I’ve looked at a lot of recipes and most call for wine and/or tomatoes, both of which are forbidden to me so I created my own recipe made with things I can eat. The last time I made it, it was so rich and unctuous, I felt guilty for eating it! Don’t be afraid to experiment with different herbs and vegetables until you find the right combination for you.

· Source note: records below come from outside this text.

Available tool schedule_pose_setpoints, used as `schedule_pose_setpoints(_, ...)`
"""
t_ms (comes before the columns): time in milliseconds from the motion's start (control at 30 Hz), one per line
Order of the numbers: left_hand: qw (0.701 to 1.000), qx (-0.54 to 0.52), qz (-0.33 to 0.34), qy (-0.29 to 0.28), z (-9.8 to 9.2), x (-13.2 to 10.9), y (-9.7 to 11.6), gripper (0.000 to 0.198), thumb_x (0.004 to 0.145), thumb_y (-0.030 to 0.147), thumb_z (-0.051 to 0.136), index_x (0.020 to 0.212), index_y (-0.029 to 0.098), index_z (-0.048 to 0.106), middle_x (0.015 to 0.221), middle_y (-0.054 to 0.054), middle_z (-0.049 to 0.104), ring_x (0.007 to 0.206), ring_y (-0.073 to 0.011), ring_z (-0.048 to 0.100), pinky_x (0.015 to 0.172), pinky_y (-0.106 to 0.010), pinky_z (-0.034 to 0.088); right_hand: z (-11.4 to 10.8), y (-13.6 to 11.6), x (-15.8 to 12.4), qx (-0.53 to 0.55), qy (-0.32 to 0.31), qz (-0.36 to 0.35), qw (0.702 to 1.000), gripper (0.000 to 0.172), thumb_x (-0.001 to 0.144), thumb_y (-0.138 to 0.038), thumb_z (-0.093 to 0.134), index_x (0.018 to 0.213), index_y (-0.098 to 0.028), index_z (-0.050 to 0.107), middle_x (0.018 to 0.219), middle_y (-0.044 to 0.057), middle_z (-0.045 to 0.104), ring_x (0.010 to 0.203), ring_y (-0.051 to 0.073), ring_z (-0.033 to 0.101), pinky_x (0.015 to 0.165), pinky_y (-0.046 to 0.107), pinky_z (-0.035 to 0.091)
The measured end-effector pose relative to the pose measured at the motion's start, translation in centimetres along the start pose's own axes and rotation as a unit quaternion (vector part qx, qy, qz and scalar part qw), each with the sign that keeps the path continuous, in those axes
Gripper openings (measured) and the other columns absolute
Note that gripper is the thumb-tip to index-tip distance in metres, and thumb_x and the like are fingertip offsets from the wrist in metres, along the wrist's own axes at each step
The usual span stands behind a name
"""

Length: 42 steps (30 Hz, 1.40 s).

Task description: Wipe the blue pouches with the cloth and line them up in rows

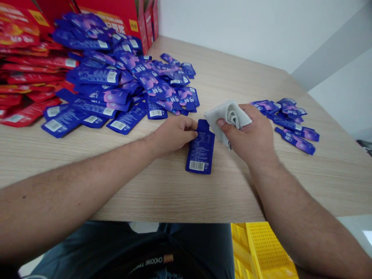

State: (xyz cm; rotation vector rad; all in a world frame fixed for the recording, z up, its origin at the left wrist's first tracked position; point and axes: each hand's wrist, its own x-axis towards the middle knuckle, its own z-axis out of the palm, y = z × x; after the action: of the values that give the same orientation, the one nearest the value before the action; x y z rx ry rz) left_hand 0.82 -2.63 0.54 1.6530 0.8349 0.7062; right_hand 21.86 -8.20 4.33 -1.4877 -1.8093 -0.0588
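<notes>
A blue sachet (200, 149) with a barcode and printed text lies on the table in front of me, its narrow neck pointing away. My left hand (177, 133) pinches its upper left edge between thumb and fingers. In my right hand (250, 135) is a folded white cloth (225, 118), gripped just above and to the right of the sachet's neck. The fingers beneath the cloth are mostly hidden. To the left spreads a big heap of similar blue sachets (116, 85), and a smaller group of them (293, 120) lies to the right of my right hand.
Red pouches (31, 85) are piled at the far left. Red printed boxes (116, 19) stand behind the heaps, near a white wall (247, 31). Below the wooden table's (162, 193) front edge, a yellow plastic crate (270, 248) sits by my legs on the right.
</notes>
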Motion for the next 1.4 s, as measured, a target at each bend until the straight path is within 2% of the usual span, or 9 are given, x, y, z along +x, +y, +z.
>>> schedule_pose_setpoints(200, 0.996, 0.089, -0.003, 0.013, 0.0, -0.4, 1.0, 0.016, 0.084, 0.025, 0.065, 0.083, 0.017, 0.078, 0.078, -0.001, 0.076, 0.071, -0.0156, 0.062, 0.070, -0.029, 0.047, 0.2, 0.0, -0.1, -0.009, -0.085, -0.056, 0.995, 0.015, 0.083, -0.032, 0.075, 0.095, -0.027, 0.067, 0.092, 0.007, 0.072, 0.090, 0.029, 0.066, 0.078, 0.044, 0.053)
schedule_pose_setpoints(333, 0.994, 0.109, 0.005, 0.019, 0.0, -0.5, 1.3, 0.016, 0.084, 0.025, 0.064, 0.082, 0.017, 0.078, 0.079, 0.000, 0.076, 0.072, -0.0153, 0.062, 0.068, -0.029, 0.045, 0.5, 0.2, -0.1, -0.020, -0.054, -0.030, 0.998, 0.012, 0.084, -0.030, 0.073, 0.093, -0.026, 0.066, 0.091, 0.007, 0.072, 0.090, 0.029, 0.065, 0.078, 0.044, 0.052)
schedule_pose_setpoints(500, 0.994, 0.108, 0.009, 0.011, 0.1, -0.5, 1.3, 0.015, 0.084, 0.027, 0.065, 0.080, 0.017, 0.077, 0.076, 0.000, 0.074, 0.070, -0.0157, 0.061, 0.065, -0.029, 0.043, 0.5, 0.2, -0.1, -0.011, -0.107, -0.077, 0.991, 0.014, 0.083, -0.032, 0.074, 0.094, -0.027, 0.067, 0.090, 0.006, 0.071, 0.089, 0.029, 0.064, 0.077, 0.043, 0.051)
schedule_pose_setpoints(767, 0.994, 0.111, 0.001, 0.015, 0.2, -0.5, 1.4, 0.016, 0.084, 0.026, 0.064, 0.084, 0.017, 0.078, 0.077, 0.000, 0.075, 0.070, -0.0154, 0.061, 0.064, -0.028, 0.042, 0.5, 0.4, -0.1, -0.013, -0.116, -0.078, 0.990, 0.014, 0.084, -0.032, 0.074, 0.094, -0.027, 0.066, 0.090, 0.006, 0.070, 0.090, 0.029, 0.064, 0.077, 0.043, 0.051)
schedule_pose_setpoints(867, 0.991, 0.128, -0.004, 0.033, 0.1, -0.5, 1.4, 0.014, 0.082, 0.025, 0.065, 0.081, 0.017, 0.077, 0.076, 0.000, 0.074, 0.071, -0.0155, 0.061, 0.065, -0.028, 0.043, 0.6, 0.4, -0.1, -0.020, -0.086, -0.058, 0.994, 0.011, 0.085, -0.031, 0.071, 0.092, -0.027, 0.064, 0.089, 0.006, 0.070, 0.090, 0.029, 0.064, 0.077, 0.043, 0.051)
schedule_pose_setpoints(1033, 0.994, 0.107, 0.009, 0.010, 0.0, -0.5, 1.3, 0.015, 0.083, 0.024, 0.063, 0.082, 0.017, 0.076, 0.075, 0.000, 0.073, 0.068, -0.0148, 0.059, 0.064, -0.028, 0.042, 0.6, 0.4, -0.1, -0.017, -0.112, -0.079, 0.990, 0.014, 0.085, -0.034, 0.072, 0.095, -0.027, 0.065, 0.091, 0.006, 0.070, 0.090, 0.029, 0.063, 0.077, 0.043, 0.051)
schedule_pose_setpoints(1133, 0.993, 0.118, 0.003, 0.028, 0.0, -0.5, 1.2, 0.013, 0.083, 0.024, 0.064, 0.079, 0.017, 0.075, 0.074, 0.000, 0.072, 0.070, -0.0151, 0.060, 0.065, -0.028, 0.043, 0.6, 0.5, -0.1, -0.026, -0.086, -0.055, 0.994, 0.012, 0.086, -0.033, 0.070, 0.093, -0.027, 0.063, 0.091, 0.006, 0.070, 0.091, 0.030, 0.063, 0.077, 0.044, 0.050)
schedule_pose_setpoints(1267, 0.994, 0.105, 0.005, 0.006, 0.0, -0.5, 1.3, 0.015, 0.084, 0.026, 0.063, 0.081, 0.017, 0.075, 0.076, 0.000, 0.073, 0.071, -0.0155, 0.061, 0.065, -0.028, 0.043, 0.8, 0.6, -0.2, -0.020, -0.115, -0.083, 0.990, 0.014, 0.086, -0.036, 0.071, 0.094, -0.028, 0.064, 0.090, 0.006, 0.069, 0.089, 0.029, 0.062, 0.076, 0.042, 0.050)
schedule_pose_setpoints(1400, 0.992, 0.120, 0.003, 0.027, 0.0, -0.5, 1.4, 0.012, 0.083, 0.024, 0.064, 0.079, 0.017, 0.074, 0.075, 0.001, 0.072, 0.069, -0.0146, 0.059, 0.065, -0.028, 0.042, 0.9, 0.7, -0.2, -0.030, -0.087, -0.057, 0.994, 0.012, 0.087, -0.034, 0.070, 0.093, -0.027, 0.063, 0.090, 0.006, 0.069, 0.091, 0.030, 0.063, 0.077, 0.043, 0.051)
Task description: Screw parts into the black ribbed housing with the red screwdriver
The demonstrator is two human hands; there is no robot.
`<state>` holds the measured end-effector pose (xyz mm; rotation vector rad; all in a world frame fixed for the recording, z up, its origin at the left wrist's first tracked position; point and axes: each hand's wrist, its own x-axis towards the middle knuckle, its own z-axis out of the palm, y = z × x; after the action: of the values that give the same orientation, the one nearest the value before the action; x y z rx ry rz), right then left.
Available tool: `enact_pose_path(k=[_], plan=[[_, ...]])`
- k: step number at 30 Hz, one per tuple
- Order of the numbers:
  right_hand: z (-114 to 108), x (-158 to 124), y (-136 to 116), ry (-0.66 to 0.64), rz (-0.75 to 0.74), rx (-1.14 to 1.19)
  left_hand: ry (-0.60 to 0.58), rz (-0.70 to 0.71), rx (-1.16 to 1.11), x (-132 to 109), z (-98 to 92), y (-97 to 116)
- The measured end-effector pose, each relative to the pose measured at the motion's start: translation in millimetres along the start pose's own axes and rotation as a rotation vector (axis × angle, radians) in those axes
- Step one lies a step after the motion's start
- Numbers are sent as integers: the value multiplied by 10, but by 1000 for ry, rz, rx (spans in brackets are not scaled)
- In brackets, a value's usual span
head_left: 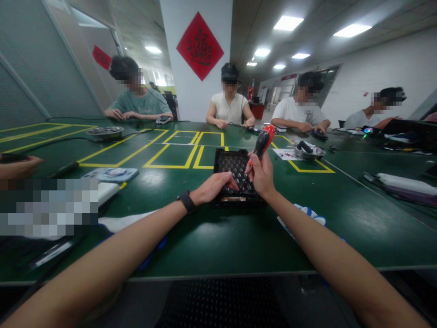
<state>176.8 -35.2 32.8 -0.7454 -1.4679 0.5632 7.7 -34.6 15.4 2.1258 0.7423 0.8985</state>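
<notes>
A black perforated device (231,165) lies flat on the green table (211,237) in front of me. My left hand (213,187) rests on its near left part, fingers laid flat on the surface and steadying it; a dark watch sits on that wrist. My right hand (261,173) is closed around a screwdriver with a red and black handle (263,140). The handle points up and away, the thin shaft slants down to the device's top. The tip is too small to make out.
Several other people sit along the far side. A metal bowl (104,132) stands far left, another bowl (308,151) with parts at right. A white and blue cloth (307,214) lies under my right forearm. Yellow tape marks the table. Someone's hand (18,166) is at the left edge.
</notes>
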Motion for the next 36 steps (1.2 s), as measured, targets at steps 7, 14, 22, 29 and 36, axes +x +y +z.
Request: enact_pose_path(k=[7, 14, 22, 29, 36], plan=[[5, -5, 9, -6, 10, 6, -21, -14, 14, 5, 8, -9], [0, 26, 16, 56, 43, 27, -31, -19, 14, 6, -1, -9], [10, 41, 21, 91, 79, 36, 72, 1, 105, 33, 24, -36], [-33, 111, 212, 179, 222, 77, 433, -137, 475, 87, -130, -363], [-93, 190, 370, 161, 511, 290, 329, -286, 484, 52, -277, -618]])
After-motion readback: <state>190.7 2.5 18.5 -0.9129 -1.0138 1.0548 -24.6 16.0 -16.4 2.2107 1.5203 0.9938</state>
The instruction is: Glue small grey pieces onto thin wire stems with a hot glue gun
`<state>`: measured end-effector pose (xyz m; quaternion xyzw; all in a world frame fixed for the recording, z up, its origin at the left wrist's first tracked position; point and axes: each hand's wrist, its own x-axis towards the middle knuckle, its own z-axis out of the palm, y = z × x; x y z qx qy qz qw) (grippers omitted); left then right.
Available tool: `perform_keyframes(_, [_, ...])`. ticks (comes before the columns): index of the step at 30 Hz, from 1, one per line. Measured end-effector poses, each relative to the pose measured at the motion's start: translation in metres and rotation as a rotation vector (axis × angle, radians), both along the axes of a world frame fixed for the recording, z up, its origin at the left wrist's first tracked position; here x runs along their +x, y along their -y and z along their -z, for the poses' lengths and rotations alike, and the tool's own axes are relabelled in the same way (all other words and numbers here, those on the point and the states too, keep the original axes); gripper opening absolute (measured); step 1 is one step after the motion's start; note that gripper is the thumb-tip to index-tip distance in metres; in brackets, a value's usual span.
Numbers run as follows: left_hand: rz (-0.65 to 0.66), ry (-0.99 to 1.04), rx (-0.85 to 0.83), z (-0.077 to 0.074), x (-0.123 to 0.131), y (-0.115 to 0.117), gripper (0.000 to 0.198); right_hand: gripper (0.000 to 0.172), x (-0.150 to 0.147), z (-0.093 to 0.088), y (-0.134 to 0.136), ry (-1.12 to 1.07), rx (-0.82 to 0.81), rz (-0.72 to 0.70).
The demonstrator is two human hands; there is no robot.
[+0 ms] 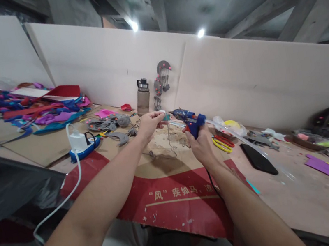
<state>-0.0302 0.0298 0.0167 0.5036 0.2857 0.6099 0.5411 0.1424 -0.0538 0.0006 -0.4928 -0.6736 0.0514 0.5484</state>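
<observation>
My right hand (201, 144) is wrapped round the handle of a blue hot glue gun (194, 121), with a long clear glue stick (231, 131) running out of its back. The gun's nozzle points left, close to my left hand (151, 124). Between the thumb and fingers of that hand is a small teal and white piece (166, 116), whose kind I cannot make out. A thin grey cord (170, 138) hangs below it. Under both hands lies a red and tan cardboard sheet (179, 195), stained with dried glue.
A water bottle (143, 97) stands by the white partition, beside a hanging grey ornament (162, 79). At left are a power strip with a white charger (78, 140) and a heap of coloured felt scraps (56, 111). Scissors (223, 143) and a black phone (258, 159) lie at right.
</observation>
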Motion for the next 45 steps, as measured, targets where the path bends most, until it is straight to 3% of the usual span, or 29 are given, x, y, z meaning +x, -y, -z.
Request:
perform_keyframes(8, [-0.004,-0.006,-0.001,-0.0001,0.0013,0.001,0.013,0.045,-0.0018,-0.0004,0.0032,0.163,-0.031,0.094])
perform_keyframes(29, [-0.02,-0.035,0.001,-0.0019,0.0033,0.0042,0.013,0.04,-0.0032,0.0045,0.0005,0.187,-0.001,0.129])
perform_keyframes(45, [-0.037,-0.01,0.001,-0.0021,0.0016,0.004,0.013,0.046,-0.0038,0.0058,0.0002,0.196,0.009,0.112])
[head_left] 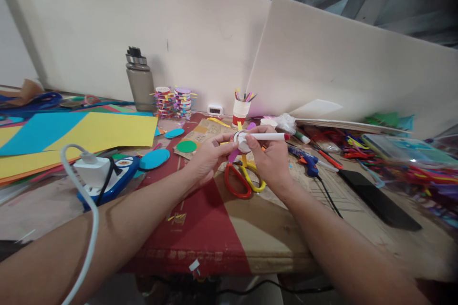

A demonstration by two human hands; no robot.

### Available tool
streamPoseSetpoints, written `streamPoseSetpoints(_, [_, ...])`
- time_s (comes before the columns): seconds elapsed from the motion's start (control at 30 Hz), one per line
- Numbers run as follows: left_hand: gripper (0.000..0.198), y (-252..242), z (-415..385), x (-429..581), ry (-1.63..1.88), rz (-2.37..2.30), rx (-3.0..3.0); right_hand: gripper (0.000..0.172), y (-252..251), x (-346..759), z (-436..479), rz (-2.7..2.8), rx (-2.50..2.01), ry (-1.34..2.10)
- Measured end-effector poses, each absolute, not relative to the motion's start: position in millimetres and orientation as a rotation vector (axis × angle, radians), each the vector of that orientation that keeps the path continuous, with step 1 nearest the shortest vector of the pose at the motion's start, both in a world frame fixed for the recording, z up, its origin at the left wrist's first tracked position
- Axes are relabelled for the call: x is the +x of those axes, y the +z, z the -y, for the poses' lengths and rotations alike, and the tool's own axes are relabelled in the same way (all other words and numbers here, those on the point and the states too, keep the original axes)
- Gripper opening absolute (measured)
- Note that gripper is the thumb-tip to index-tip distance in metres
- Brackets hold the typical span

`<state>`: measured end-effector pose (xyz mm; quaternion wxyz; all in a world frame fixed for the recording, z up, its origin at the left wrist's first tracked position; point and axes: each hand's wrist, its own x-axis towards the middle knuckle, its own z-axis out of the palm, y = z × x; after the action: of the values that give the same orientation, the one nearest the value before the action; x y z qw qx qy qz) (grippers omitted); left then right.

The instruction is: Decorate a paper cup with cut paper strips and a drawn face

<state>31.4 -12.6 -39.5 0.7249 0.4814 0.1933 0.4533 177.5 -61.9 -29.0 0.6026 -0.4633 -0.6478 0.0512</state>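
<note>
My left hand (211,155) is closed on a small white round piece (242,142) with purple and yellow strips sticking out around it. A white marker (270,137) with red at its end lies across the fingers of my right hand (270,159), which is closed on it. The right fingertips also touch the round piece, hiding part of it. Just below both hands, scissors (238,186) with one red and one yellow handle loop lie on the cardboard (257,233). A green paper disc (186,147) is left of my left hand.
Behind stand a paper cup (241,112) of coloured sticks, a small digital clock (215,110), stacked paper-cup pieces (182,104) and a bottle (140,83). A blue glue gun (310,164) and black phone (379,200) lie right. A white cable (95,228) crosses above my left forearm.
</note>
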Motion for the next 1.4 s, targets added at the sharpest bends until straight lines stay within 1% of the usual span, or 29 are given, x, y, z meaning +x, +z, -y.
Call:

2 lamb shanks, well washed
3 cups good quality beef stock
2 medium onions, diced
4 medium turnips, diced (can use potatoes but they’re on my list of forbidden foods)
2 large carrots, diced
2 stalks celery, diced
4 oz mushrooms, diced (I like baby bellas)
4 cloves garlic, minced
2 Tbs Worcestershire Sauce
1 Tbs Red Wine Vinegar
1 tsp Herbs de Provence (with lavender)
1 bay leaf
Salt & pepper to taste
Season lamb shanks with salt and pepper. In a large dutch oven, sear the lamb shanks on the stove top. Remove shanks and drain any fat out of the pot. Add the rest of the ingredients to the pot. Stir well and bring to a boil. Return lamb shanks to the pot, cover tightly and place in a 350* oven. Cook for 1 1/2 to 2 hours, until lamb falls off the bone. Remove from oven. Strip lamb from the bone and cut into bite sized pieces, return meat to the pot and serve. It’s great on its own or over rice or polenta.